We journey from the future: nanotechnology (mm227) directly to the past and our stomach-churning present.
Thanks to the always wonderful (and never consulted sufficiently) Arts & Letters Daily, we were directed to an entertaining article in a(n embarrassingly) new to this writer publication, The American, detailing the history of the lowly, unglamorous toothpick.
Faithful reader may recall that the history of technology is one of this nanocorner of the ‘Sphere©‘s abiding interests, but I had never paid much attention to the toothpick in any way, much less thought about its origins and provenance. Turns out to be most fascinating, and highlights what was absolutely world-beating about American inventiveness and marketing prowess. And lowlights what is manifestly frightening about what’s happened to factories and their well paid jobs in the past 40 years.
The Glorious Toothpick
By Henry Petroski From the November/December 2007 Issue
The humble mass-produced toothpick is a paradigm for American manufacturing: inspiration, invention, marketing, trade, success, and failure. HENRY PETROSKI explains.
Image credit: photograph by Geoff Spear.
The plain wooden toothpick is among the simplest of manufactured things. It consists of a single part, made of a single material, and is intended for a single purpose, from which it takes its name. But simple things do not necessarily come easily, and the story of the mass-produced toothpick is one of preparation, inspiration, invention, marketing, competition, success and failure in a global economy, and changing social customs and cultural values. In short, the story of the toothpick is a paradigm for American manufacturing.
Early wooden toothpicks were found objects, each fashioned ad hoc from a broken twig or stalk with a pointed end. Often, the other end of the twig was chewed until its fibers separated to form a primitive toothbrush called a chew-stick. Some cultures, like the Japanese, developed rigid rules about how such sticks were held and used.
In medieval Portugal, a cottage industry developed to produce straightforward handmade toothpicks, and these splints of orangewood gained a reputation for being the best in the world. Toothpicks made in the Portuguese tradition were common in Brazil in the mid-19th century when Charles Forster, an American working in the import-export trade, found them being crafted and used by natives there. It was a time when the manufacture of just about everything was becoming mechanized in America, and Forster believed that toothpicks could be mass-produced in New England at a cost that would allow them even to be exported to Brazil and compete with the handmade kind.
Not a mechanic, Forster found an inventive genius in Boston who was mechanizing the manufacture of shoes, which used wooden pegs that the inventor had created machinery to produce. Forster envisioned that the peg machine could be modified to manufacture toothpicks.
Once his machinery was producing toothpicks by the wagonload, he needed to sell them. He built a market in Boston (where folks were accustomed to whittling their picks themselves) by sending out paid shills to demand them at general stores, or dine at restaurants and then ask for a toothpick, which of course the stores and restaurants never thought to stock. Then Forster would come along, with inexpensive smooth, uniform toothpicks for sale. From Boston, the use of cheap machine-made toothpicks very quickly became an artifact of American culture.
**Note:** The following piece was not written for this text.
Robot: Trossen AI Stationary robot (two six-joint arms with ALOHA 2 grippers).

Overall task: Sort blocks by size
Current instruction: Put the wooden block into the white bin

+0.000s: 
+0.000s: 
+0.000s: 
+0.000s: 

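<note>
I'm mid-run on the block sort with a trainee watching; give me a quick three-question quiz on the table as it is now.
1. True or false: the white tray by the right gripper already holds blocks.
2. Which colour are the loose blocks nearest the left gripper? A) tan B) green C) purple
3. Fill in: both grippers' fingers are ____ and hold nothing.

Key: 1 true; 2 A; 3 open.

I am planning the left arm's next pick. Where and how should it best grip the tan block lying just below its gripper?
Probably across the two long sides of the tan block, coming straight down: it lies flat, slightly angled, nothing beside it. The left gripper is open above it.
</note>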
[Please click the link below for the complete article — but then please come on back!]
Toothpicks are no longer manufactured in Maine; some comparative few in Minnesota (still a few trees there, one supposes) but mostly now in China and Southeast Asia, from inferior wood, although you still can find them with the Forster brand. But the use of toothpicks has declined in most Western cultures, as awareness of better tools for dental health has become widespread.
The toothpick is emblematic of the cataclysmic changes this country is realizing, as the manufacture of all types of products, sophisticated big screen high definition televisions as well as toothpicks, have rapidly moved offshore toward cheap labor. Now the big business in many small towns is the local state prison, which fill to overflowing with petty drug users serving federally mandated terms all out of proportion to the nature of the crime. Ugh.
And the shells of those old factories, that once cut and sewed cloth for America’s apparel; that once cut and scored cardboard to make the boxes that shipped the dresses; that once housed the machine tools that forged the machinery that once populated all of those factories: the rehabilitated shells of those old factories deep in the hearts of our big cities and small, are now the trendy loft homes of the young and trendy.
Lately of course, due to the communications and information revolution largely invented and financed here, and whose growth was fertilized through creative marketing here, even service jobs are migrating toward increasingly sophisticated yet in Western terms low priced centers like Bengaluru and Manila.
Which brings us back to nanotechnology, and other technology of the future. Get busy, engineering and scientific and financial and marketing geniuses, ’cause we can’t afford those 65-inch big screens and those $5,000 per month loft leases on a McDonald’s paycheck.